Item 2. Management’s Discussion and Analysis of Financial Condition and Results of Operations.
Forward Looking Statements
The statements contained in this Quarterly Report on Form 10-Q that are not historical facts are “forward-looking statements”. The business and operations of Win Global Markets, Inc., or the Company, we, us, or our, are subject to substantial risks, which increase the uncertainty inherent in the forward-looking statements contained in this Quarterly Report on Form 10-Q. Such forward-looking statements may be identified by, among other things, the use of forward-looking terminology such as “believes,” “intends,” “plan,” “expects,” “may,” “will,” “should,” or “anticipates” or the negative thereof or other variations thereon or comparable terminology, or by discussions of strategy that involve risks and uncertainties. In particular, our statements regarding future financings, our integration of the purchased assets and rights of Venice (as defined below) and the potential growth of our markets and business outlook are examples of such forward-looking statements. The forward-looking statements include risks and uncertainties, including, but not limited to, our future growth being dependent upon the success of our new business activity in the field of binary options and other factors, including future financings, and general economic conditions and regulatory developments, not within our control. Further information on potential factors that could cause actual results and developments to be materially different from those expressed in or implied by such statements is described in Item 1A, “Risk Factors” of our Annual Report on Form 10-K for the fiscal year ended December 31, 2010, and expressed from time to time in our filings with the Securities and Exchange Commission. The forward-looking statements are made only as of the date of this filing, and we undertake no obligation to update such forward-looking statements to reflect subsequent events or circumstances. Readers are also urged to carefully review and consider the various disclosures we have made in this Quarterly Report on Form 10-Q.
Overview
Our unaudited condensed consolidated financial statements are stated in United States Dollars (US$) and are prepared in accordance with United States Generally Accepted Accounting Principles.
You should read the following discussion of our financial condition and results of operations together with the unaudited condensed consolidated financial statements and the notes to unaudited condensed consolidated financial statements included elsewhere in this Quarterly Report on Form 10-Q.
Following the sale of our entire gaming software assets in 2008 and 2009, we currently derive most of our income from offering worldwide online trading of binary options, and we continue to generate marginal income from revenue sharing arrangements in the interactive gaming industry, through third parties.
Since 2010, we have been offering online trading of binary options through our wholly-owned Cypriot and Israeli subsidiaries, WGM Services Ltd. (formerly, Giona Trading Ltd) (“WGM”) and B Option Ltd. (“B Option”), respectively. Specifically, our online binary options trading business is aimed at investors who seek to realize profits from their investments within a short period of time.
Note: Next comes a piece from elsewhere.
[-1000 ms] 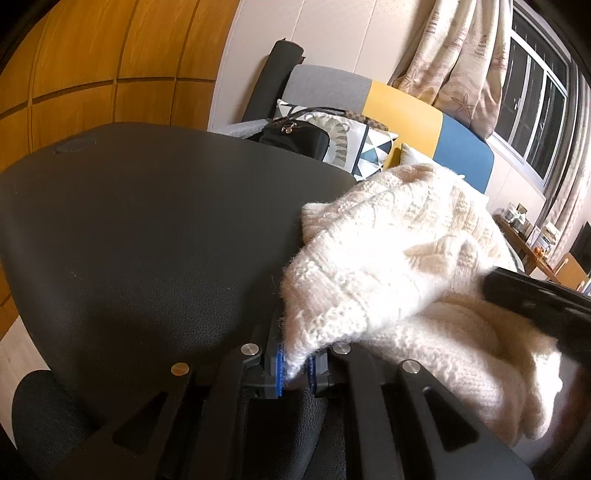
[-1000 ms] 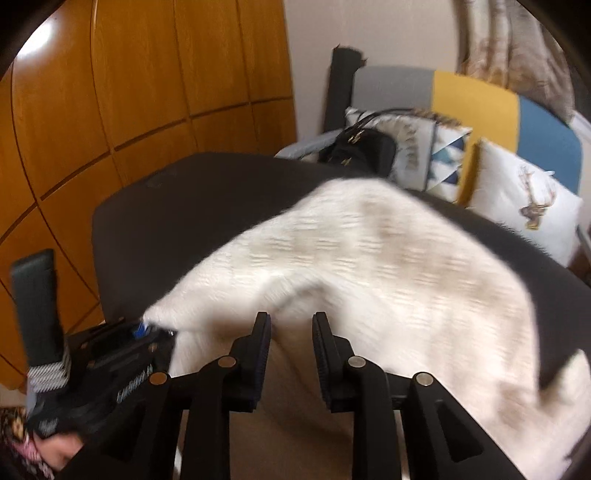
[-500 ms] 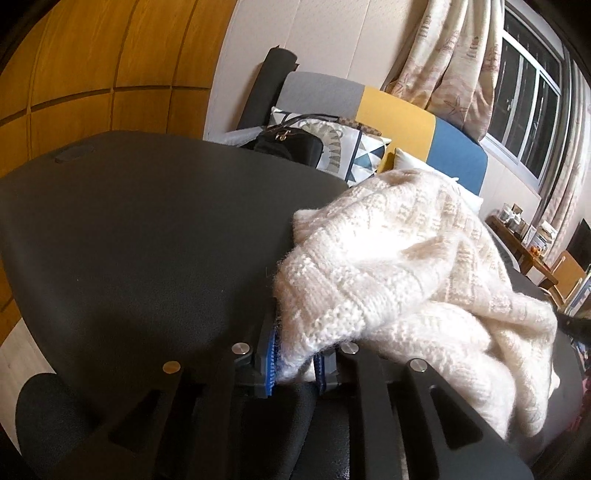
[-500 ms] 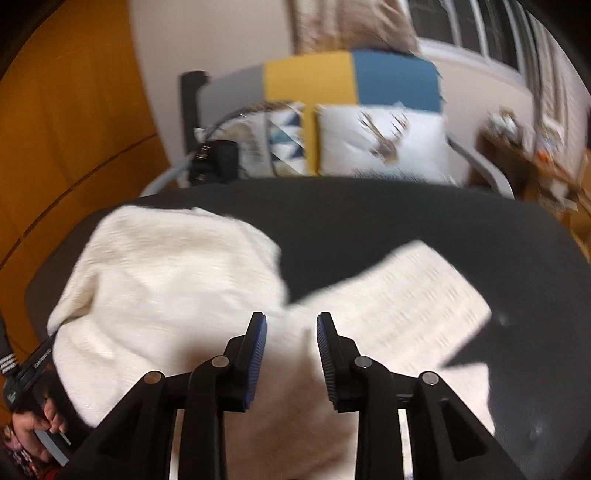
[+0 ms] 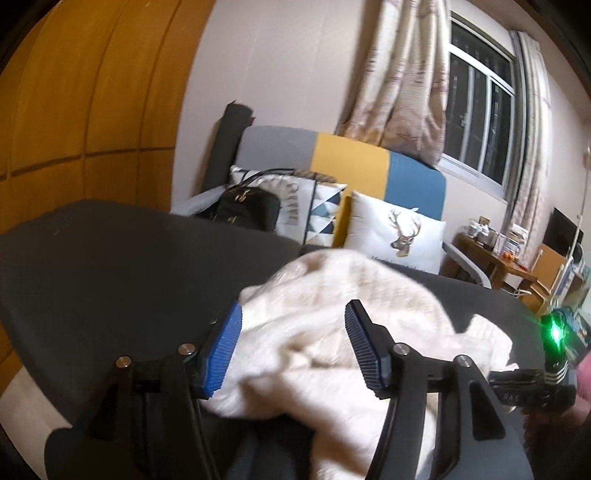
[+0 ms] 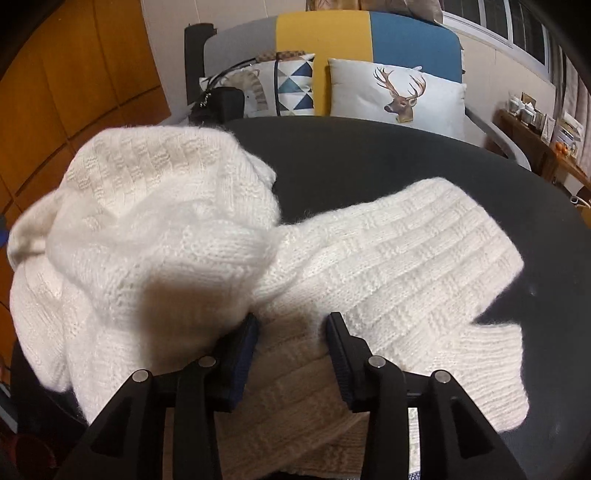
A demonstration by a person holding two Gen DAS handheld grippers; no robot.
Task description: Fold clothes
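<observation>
A cream knitted sweater (image 6: 155, 229) lies bunched on the black table (image 6: 369, 155), one sleeve (image 6: 413, 251) stretched out to the right. My right gripper (image 6: 291, 347) points down over the sweater. Its jaws are opening, and a fold of knit drapes against its left finger (image 6: 242, 354) without being pinched. In the left wrist view the sweater (image 5: 332, 314) sits heaped below and beyond my left gripper (image 5: 293, 339). Those jaws are opening wide too. The blue pads (image 5: 223, 350) stand apart from the knit and hold nothing.
A sofa (image 6: 332, 33) with grey, yellow and blue panels stands behind the table, with a deer cushion (image 6: 399, 96) and a black bag (image 5: 247, 210) on it. Wooden panelling (image 5: 92, 92) is on the left, a window (image 5: 480, 92) and a cluttered side table (image 5: 491, 251) on the right.
My left gripper let go of the sweater's edge, opened wide and rose. My right gripper swung right across the sweater and widened; the sleeve now lies spread on the table.
</observation>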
Worldwide trading is being offered by WGM on www.globaloption.com and www.eztrader.co.il, while in Israel, the same services were offered by B Option on www.options.co.il until July 31, 2011. On July 31, 2011, B Option and Manex Online Trading Ltd., an Israeli company (“Manex”), signed a marketing partnership agreement by which B Option transferred to Manex its entire customer database in exchange for revenue share distributions of 58% to B Option and 42% to Manex. The agreement also provides that Manex is entitled to use B Option’s domain name www.options.co.il for marketing purposes and to attract and retain B Option’s customers.
Effective as of October 24, 2011, we changed our name to Win Global Markets, Inc. We have reported the name change to the Financial Industry Regulatory Authority (“FINRA”) and FINRA has approved the name change and updated our name on its quotes listed on the OTC Bulletin Board, effective November 9, 2011.
RESULTS OF OPERATIONS FOR NINE AND THREE MONTHS ENDED SEPTEMBER 30, 2011 COMPARED TO NINE AND THREE MONTHS ENDED SEPTEMBER 30, 2010.
Revenues and Cost of Revenues
During the nine and the three months ended September 30, 2011, we generated marginal revenues from our revenue sharing arrangements with Lodgnet Interactive Corporation (“Lodgnet”) and from our binary options business. During the three months ended March 31, 2011, we stopped generating revenues from our revenue sharing arrangement with Cablevision System Corporation (“Cablevision”) due to the legal end of such arrangement. The average revenues generated each quarter in 2010 from Cablevision were approximately $35,000. In June 2011, we completed the acquisition of a customer database and certain software from Venice Technologies Ltd. (an Israeli corporation (“Venice”)) in respect of online trading in binary options, including the domain name www.eztrader.com. As such, our revenues for the nine and three months ended September 30, 2011 include revenues which were generated by the assets and rights purchased from Venice.
Total revenues for the nine months ended September 30, 2011 increased by 678% to $822,670 from $105,800 in the nine months ended September 30, 2010. Total revenues for the three months ended September 30, 2011 increased by 954% to $603,801 from $57,266 for the three months ended September 30, 2010. The increases are mainly attributable to the operation of our recently acquired website www.eztrader.com from which the majority of our revenues during the first nine months and third quarter of 2011 were generated.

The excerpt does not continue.